Auch das ist ein Grund, warum Unternehmen wie Kraft Variationen ihrer Markenprodukte immer öfter in limitierter Auflage auf den Markt bringen. So gibt es im Sommer die Schokolade „Schokus-Pokus“ (Erdbeer und Pfefferminz), im Herbst Milka, die nach gebrannter Mandel schmeckt, und zu Weihnachten zimtige Weihnachtsschokolade. Ständige Variationen sind wichtig, schließlich soll der Kunde sich nicht gelangweilt abwenden. „Marken müssen sich im Kern treu bleiben, aber trotzdem dem Zeitgeist angepasst werden“, sagt Wolfgang Twardawa, Handels-Experte der Nürnberger GfK.

Pampers dürfen bleiben

Auch Procter & Gamble hat die Werbeaufwendungen angesichts der starken Konkurrenz der Handelsmarken nach Aussagen einer Sprecherin „im zweistelligen Prozentbereich“ erhöht. Doch auch die Amerikaner wissen, dass nur wenige Marken das Zeug haben, ganz groß zu werden: Nur zwölf der 300 Marken spülen ihnen jeweils mehr als eine Milliarde Dollar Umsatz in die Kassen. Auch sie konzentrieren sich auf die Stars, die das Potenzial zur globalen Marke haben – Marken wie Pampers, das Waschmittel Ariel oder die Kartoffelchips Pringles. Auch der Konkurrent Unilever hat von den ursprünglich 1600 Marken nur 400 behalten, die dafür umso liebevoller gepflegt werden.

Konsumforscher halten das für den richtigen Weg. „Starke Marken können auch in schwierigen Zeiten ihre Position behaupten“, sagt GfK–Experte Twardawa.

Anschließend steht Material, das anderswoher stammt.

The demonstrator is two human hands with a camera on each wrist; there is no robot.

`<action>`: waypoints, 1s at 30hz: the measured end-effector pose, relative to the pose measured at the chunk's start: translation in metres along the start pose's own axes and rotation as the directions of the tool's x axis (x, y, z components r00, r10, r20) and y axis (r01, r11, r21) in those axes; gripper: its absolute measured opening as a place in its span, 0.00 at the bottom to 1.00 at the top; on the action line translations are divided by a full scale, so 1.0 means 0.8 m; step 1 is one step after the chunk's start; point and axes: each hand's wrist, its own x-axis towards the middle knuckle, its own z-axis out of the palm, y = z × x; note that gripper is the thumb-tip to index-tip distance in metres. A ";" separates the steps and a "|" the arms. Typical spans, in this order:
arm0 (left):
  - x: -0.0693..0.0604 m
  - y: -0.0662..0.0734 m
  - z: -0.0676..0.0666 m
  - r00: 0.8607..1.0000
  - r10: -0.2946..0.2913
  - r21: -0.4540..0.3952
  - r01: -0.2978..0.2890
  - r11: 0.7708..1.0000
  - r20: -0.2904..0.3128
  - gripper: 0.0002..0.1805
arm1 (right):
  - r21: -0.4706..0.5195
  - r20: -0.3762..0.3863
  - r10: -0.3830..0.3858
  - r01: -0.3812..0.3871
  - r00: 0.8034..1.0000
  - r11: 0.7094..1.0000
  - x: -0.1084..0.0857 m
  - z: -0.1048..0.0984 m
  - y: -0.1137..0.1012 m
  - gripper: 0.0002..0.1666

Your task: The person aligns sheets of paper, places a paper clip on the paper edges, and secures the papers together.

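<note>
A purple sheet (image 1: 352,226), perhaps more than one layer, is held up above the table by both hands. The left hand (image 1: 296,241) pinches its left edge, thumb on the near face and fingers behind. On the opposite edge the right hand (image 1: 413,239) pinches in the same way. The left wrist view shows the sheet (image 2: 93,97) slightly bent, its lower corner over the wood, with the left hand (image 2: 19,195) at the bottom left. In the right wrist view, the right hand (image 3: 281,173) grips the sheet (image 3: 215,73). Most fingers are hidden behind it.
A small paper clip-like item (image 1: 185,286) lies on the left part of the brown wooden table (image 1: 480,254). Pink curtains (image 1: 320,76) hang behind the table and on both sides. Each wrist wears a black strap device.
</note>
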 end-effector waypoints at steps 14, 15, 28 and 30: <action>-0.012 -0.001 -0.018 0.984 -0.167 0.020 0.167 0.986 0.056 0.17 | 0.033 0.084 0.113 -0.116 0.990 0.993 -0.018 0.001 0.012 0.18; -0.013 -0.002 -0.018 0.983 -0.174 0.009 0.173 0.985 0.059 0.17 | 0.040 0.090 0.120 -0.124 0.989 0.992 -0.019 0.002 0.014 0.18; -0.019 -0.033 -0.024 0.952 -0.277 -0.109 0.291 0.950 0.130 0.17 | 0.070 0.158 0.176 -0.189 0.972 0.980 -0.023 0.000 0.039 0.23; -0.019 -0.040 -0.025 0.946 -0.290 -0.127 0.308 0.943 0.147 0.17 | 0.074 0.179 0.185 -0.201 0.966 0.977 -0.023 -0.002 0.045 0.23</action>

Das sieht man bei Deutschlands größtem Handelskonzern Metro (Real, Extra) ähnlich. In den Märkten ist der Anteil der preisgünstigen Handelsmarken inzwischen auf knapp 15 Prozent gestiegen, bei einzelnen Produktgruppen wie Fruchtsaft sogar auf mehr als die Hälfte. „Der Anteil der Eigenmarken“, sagte ein Konzernsprecher, „wird weiter steigen.“ Und dennoch: „Daneben werden auch starke Marken immer einen Platz im Regal haben.“ Gegen Originale wie Nutella oder Nivea, sagt der Sprecher, hätten Billigkopien keine Chance.

Die Konsumforscher wissen auch, woran das liegt. „Die Marke ist für den Verbraucher eine Art Police, mit der er sich gegen ein Risiko abschirmen kann“, sagt GfK-Experte Twardawa. Produktsicherheit, Verlässlichkeit und gleichbleibende Qualität, sagt er, seien die wichtigsten Botschaften, die große Markenhersteller ihren Kunden vermitteln könnte. Notfalls auch mit Hilfe von ein paar Bergen und einer lila Kuh.